Extracted records
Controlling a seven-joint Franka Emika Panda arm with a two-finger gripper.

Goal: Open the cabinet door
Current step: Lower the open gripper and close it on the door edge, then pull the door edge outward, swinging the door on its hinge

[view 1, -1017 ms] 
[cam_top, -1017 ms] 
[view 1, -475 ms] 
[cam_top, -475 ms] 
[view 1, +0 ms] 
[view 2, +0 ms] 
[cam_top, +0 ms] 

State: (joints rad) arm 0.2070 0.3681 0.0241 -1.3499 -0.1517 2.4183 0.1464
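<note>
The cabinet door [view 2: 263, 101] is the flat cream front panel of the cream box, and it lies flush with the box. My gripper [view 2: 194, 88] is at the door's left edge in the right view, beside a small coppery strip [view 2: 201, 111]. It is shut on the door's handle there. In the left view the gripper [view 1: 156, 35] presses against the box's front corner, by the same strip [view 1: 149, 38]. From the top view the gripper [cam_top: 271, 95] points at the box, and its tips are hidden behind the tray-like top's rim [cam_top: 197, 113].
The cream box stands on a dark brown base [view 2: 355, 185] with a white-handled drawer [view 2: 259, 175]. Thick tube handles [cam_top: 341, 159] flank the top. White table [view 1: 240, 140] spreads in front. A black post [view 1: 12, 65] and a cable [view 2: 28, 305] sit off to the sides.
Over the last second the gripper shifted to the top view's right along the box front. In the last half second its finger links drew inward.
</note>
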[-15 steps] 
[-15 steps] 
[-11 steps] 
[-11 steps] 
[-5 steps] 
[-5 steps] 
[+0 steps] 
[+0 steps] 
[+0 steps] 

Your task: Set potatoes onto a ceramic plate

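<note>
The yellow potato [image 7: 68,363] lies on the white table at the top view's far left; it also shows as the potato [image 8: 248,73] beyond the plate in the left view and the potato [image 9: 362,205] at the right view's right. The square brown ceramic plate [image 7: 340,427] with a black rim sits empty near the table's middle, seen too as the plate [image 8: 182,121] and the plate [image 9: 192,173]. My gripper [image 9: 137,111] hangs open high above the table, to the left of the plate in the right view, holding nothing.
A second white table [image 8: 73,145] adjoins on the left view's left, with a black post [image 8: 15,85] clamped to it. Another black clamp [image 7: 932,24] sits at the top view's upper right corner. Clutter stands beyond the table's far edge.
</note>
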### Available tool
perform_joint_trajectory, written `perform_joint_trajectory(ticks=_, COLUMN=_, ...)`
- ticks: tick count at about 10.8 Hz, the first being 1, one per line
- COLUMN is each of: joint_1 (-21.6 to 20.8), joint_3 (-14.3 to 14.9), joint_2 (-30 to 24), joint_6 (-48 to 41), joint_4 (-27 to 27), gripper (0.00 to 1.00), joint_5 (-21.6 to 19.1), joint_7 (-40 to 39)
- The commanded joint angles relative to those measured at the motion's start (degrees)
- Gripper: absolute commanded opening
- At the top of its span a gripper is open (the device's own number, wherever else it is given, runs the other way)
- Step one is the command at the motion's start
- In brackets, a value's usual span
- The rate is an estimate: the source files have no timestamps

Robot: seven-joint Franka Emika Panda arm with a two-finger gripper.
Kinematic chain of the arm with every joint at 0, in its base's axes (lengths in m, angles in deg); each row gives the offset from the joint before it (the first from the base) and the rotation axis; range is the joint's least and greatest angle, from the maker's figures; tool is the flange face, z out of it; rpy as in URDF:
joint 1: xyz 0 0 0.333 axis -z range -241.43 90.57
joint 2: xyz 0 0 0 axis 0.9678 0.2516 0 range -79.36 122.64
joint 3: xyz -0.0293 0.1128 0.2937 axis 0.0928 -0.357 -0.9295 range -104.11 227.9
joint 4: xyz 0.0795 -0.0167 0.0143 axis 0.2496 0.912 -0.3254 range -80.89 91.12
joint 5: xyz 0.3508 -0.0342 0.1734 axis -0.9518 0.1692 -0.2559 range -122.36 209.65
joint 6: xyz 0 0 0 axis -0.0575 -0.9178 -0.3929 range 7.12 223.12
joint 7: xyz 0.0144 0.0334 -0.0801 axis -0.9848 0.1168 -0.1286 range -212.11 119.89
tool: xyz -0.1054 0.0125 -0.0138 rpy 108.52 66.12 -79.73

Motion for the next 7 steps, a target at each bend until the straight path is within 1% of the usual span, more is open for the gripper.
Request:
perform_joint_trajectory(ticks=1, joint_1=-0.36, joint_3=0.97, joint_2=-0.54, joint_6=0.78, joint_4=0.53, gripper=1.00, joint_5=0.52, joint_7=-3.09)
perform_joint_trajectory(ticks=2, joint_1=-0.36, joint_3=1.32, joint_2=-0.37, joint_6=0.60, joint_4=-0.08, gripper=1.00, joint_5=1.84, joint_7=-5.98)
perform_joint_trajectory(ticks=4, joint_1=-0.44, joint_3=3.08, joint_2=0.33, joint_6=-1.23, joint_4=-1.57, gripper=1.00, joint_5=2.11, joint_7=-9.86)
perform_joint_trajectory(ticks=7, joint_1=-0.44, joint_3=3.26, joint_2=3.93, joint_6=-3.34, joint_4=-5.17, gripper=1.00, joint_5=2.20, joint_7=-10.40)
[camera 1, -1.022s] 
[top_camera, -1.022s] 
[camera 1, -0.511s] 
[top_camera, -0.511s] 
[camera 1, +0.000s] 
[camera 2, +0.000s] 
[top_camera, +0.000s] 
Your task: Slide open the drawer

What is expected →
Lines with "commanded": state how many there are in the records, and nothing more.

Exercise solution →
2